Saratok Chinese are a special breed

They speak Iban and local Malay just like the native speakers; their Iban sometimes better than those of city Ibans. They even scold or reprimand their children in Iban and local Malay.

These are among the attributes that make the Saratok Chinese a special breed.

My memory of encountering them dates back to the late 50s but am more vivid about this in the early 60s and certainly wasn’t born yet when Ah Choo and wife escaped from the ugly hands of the Japanese during the early part of the Occupation in 1941.

The couple found it most convenient to stay in rural Saratok with my parents, sharing their humble home in the upper Melupa river that was only reachable by around 10 hours of paddling from Saratok town.

I was told again and again about this special bond by my mom in front of the couple when I was young and happily lodging at the loft of Ah Choo’s (I have no idea what his surname was) Chop Chuan Ann of the old Saratok cowboy town in the early 60s.

At one time I shared the bed with his youngest son Bah Kak, now a big “towkay” despite having only gone to the local Min Syn primary school only for a few years.

This “One Saratok” Iban-Chinese bond came a few decades earlier than former Malaysian premier Datuk Seri Najib Razak’s “One Malaysia” concept.  It is a typical racial unity bond in Sarawak since time immemorial. I had the privilege of serving in Kanowit and Julau where similar bond and local Chinese knowledge of their Iban counterparts — and customers’ — dialect are similar to that of the Saratok scenario.

In Betong, Roban, Debak, Kapit, Sri Aman and Limbang, the situation is similar. One would not be able to distinguish the Chinese there from native speakers because they speak authentic local Iban dialect and accent.

Heavily and entirely relying on their local Iban and Malay customers, the Saratok Chinese and their counterparts in the aforesaid towns and relevant locations elsewhere have to quickly assimilate their local dialects and customs.

They have special ways to please their customers, for example, giving them credit facilities, even giving them free lodging at their premises.

In Saratok of old, Ah Choo’s loft was among the favourite lodges for free for the Ibans from Melupa and middle Krian longhouses.

There were times when more than one family shared the loft as our lodge, including getting a handful of “ikan pusu” (then costing less than one ringgit per kati) for free during dinner time.

Those were the days of depending on the tide for boat journeys and thus making it a necessity to stay overnight in town.
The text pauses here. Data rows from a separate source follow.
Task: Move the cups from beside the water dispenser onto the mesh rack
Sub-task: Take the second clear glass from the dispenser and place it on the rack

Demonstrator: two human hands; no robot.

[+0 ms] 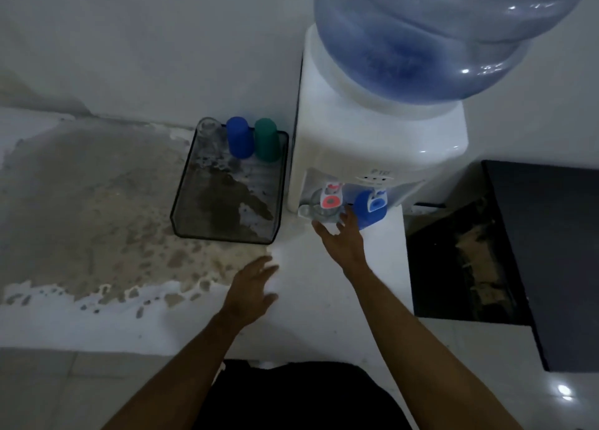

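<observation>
Three cups stand on the rack; two wait at the dispenser. Both hands spread, empty.

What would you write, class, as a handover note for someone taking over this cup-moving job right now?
Left hand: open, empty, low over the counter.
Right hand: open, reaching for the clear glass mug under the red tap, not yet gripping.
Blue cup stands under the blue tap.
Done: mesh rack already holds a clear glass, a blue tumbler and a green tumbler, upside down along its far edge.
Left: move the mug and the blue cup onto the rack.
</observation>
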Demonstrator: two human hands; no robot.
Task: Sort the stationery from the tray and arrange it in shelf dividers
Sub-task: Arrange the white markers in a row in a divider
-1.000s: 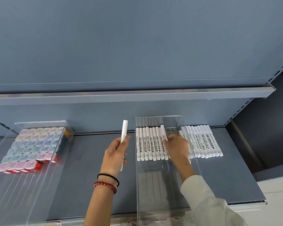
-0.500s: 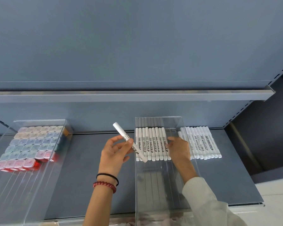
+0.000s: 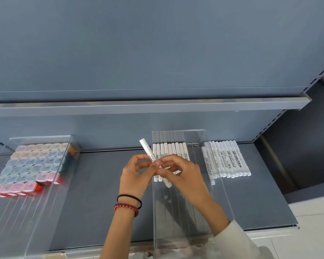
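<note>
A white marker (image 3: 146,149) slants from upper left to lower right above the left wall of the clear middle divider (image 3: 211,176). My left hand (image 3: 135,174) pinches it at mid-length, and my right hand (image 3: 180,172) grips its lower part with curled fingers. Under my hands, a row of white markers (image 3: 171,151) lies side by side at the back of that divider. A second row of white markers (image 3: 228,159) lies on the grey shelf (image 3: 97,184) just right of the divider.
A clear divider (image 3: 45,202) at the left holds several small pastel cases (image 3: 32,165) in rows, red ones nearest. An upper shelf edge (image 3: 157,105) hangs overhead. The shelf's front edge runs along the bottom, with pale floor tiles (image 3: 310,212) at right.
My left hand tipped the marker from upright to slanted and carried it right. My right hand left the marker row in the divider and took hold of the marker's lower part.
</note>
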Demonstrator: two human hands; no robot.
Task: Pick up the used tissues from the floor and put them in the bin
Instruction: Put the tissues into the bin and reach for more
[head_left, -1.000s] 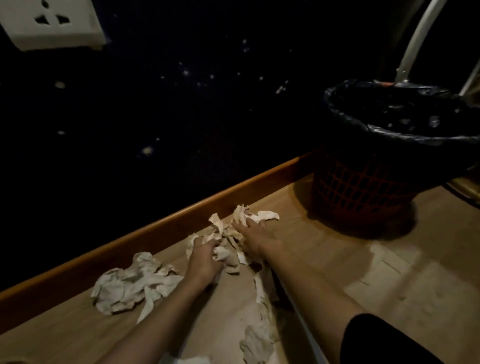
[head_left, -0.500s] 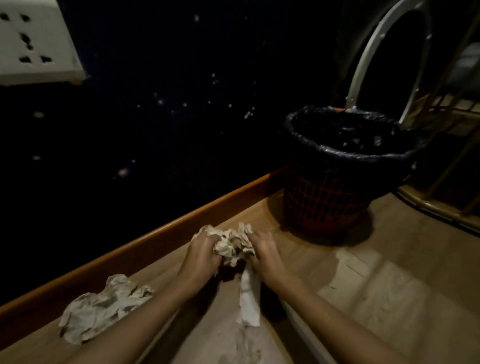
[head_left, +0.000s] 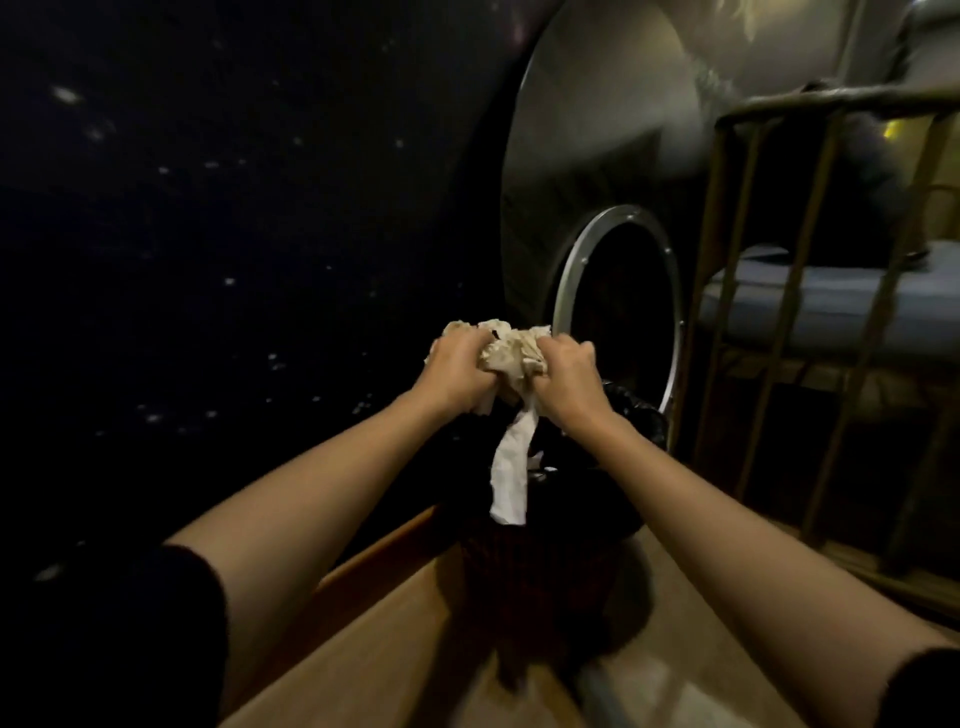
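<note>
A crumpled wad of used tissues (head_left: 511, 353) is squeezed between my left hand (head_left: 457, 374) and my right hand (head_left: 569, 382), both closed on it. One long tissue strip (head_left: 511, 475) dangles from the wad. The hands hold the wad in the air above the bin (head_left: 631, 415), a red basket lined with a black bag, which my arms and the strip largely hide. No tissues on the floor are in view.
A dark speckled wall fills the left. A wooden skirting board (head_left: 384, 551) runs along the wooden floor (head_left: 415, 670). Behind the bin stands a round metal-rimmed hoop (head_left: 566, 291). A wooden railing (head_left: 748, 291) stands at right.
Both hands gathered the tissues off the floor and lifted the wad up and right, over the bin. My view rose, so the tissues left on the floor dropped out of sight.
</note>
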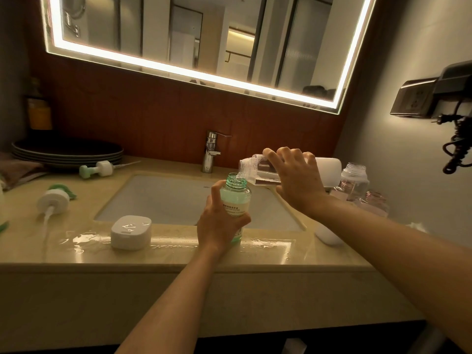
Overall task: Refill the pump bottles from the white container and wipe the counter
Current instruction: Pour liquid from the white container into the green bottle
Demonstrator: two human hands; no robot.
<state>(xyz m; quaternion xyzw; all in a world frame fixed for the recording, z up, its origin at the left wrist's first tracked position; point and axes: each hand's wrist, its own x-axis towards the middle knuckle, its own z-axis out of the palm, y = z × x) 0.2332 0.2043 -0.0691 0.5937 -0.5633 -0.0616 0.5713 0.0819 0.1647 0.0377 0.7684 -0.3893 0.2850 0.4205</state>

It was also when I would look forward to an early morning “special pau” at Sirun’s coffeeshop, now a cafe popular with “chap langkau” drinkers. Then Sirun coffeeshop was opposite to Ah Choo’s.

Other shops like Ah Lun, Chang Kok, Kah Choi’s Lim Chai Seng, Ah Ling, Ah Kau, Kin To and many more are also popular “alai betukay” (towkays giving credits and free lodging facilities) in Saratok of the 50s, 60s and 70s.

Now Ah Lun and Chang Kok are popular coffeeshops whereas Ah Kau has been turned into a hotel.  The present, mostly second and third generation Chinese, speak better Iban and Malay than their parents, thanks to studying together in schools where Iban and Malay have become the lingua franca.   

Now that many of the second generation Chinese such as Bah Kak and my classmate Chen Nang Kwong are in their mid-60s, we always look back with nostalgia at our young days. Nang Kwong, a retired teacher and now running a coffeeshop and hotel, was my classmate for three years (Form One to Three).

When we were in Form Two during the afternoon work party, we were always paired to collect rubbish sharing one big bin basket that we held together. One fine day, we were tasked to collect rubbish from the teachers quarters.  Out of curiosity, we innocently unwrapped a newspaper folder only to be shocked it contained the stained “Modess” (sanitary pad) of a teacher!   

We always laughed when we recalled such innocent incident, including when I became SMK Saratok school principal where Nang Kwong was a teacher in 1985, 13 years after we left the school as Form Five students.

Our schoolmates Ah Nyoo, Tse Tsin, How Ho, Dr Shin Pek Hin and others are happily running their own businesses or retired. I do meet them at times, especially Tse Tsin, who has turned his father’s tinsmith into a big and successful enterprise.

For others and for those with no school experience to share, they do have other common interests and topics as means of greetings namely “sabung manuk” (cockfighting) and 4D numbers (lottery) to discuss. Cockfighting and 4D are common binding interests among Saratok Chinese, Ibans and Malays.

The views expressed are those of the author and do not necessarily reflect the official policy or position of the New Sarawak Tribune.